SCOPE OF STAFFING SERVICES PROVIDED
The Company provides its services to clients primarily in the New York
metropolitan area, but increasingly on a nationwide and global basis, to certain
of the industries and functional areas that it serves. The Company's retained
executive search and contingency recruitment business is currently divided into
nine divisions.
Retained Executive Search
CAPITAL MARKETS (SALES AND TRADING/INVESTMENT BANKING). The Company's
capital markets division primarily services global financial service
institutions in North America, Europe and Asia. This division places traders,
institutional sales people, investment bankers, research and quantitative
analysts and portfolio managers, and focuses on middle and senior level
positions.
HEALTH CARE. The Company's health care division services hospitals,
managed care firms, group health insurance companies and other health care
related companies. The Company fills primarily middle to senior level executive
positions in various functional areas of the health care industry such as sales,
marketing, operations, financial management and medical management.

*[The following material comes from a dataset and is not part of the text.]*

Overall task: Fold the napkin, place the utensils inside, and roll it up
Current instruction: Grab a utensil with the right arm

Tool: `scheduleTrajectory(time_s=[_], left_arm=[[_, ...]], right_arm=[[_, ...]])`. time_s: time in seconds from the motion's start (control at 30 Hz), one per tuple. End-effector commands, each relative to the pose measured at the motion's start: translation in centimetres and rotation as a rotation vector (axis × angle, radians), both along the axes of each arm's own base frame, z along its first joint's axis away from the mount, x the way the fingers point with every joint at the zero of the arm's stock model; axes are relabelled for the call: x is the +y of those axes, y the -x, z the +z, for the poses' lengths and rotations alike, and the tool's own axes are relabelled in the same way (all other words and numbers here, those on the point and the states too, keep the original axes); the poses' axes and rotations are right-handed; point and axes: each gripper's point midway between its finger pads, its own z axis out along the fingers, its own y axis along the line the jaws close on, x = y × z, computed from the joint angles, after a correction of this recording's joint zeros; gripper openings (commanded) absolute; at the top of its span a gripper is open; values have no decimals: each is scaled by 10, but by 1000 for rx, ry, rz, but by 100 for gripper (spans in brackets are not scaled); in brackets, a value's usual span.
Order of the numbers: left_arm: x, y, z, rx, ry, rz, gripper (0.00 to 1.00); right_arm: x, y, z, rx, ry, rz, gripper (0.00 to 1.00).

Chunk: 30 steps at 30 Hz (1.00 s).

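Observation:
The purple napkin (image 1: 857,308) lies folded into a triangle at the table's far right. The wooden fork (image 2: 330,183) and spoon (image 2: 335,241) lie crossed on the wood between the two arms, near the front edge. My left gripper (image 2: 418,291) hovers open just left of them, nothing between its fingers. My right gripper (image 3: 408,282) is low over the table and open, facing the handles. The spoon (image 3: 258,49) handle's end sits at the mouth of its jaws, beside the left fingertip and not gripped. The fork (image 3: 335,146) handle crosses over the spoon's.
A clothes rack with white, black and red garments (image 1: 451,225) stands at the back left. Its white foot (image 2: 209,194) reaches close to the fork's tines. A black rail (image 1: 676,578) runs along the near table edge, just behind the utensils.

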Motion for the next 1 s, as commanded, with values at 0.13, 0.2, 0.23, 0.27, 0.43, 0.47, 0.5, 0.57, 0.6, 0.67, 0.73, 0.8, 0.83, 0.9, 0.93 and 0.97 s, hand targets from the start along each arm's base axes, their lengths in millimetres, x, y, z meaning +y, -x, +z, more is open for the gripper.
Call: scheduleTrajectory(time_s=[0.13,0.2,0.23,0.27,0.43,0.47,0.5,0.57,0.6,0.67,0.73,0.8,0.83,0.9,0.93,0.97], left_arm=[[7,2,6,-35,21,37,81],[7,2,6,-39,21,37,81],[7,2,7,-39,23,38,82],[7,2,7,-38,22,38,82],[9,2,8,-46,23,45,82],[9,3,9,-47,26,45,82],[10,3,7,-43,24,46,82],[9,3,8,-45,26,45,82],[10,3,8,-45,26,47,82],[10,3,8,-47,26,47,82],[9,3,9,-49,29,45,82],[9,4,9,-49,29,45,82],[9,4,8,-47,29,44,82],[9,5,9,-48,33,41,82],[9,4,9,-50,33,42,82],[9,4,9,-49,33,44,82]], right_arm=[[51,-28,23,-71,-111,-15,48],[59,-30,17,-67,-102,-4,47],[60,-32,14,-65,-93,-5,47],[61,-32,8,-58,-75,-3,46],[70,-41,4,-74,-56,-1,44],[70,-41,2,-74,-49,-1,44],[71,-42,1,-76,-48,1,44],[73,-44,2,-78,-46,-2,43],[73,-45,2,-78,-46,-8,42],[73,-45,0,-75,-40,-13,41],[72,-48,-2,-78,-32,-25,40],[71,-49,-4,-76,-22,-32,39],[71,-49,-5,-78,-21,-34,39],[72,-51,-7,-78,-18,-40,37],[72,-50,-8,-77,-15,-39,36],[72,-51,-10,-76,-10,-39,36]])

PUBLISHING AND NEW MEDIA AND TECHNOLOGY. The Company's publishing division
provides executive search services to businesses engaged in consumer and
business magazine publishing, educational publishing, professional reference and
trade book publishing, and information services on a nationwide basis. This
division handles primarily retained senior executive level searches in such
functional areas as editorial, marketing, sales, circulation and product and
technology development. One of the fastest growth areas within the publishing
industry is New Media and Technology. The marketplaces serviced within this area
include educational and consumer software publishers, internet and website
developers, on-line services, CD-ROM producers and distance learning companies.
Contingency Recruitment
INFORMATION TECHNOLOGY. The Company's information technology division
conducts search assignments for a diverse client base, including those in the
investment banking, financial services, communications, retail and high
technology industries. The division fills positions at many levels and
functions, such as Chief Information Officers and Directors, project managers
and programmers, as well as less technical positions such as systems liaisons,
business systems analysts and help desk personnel.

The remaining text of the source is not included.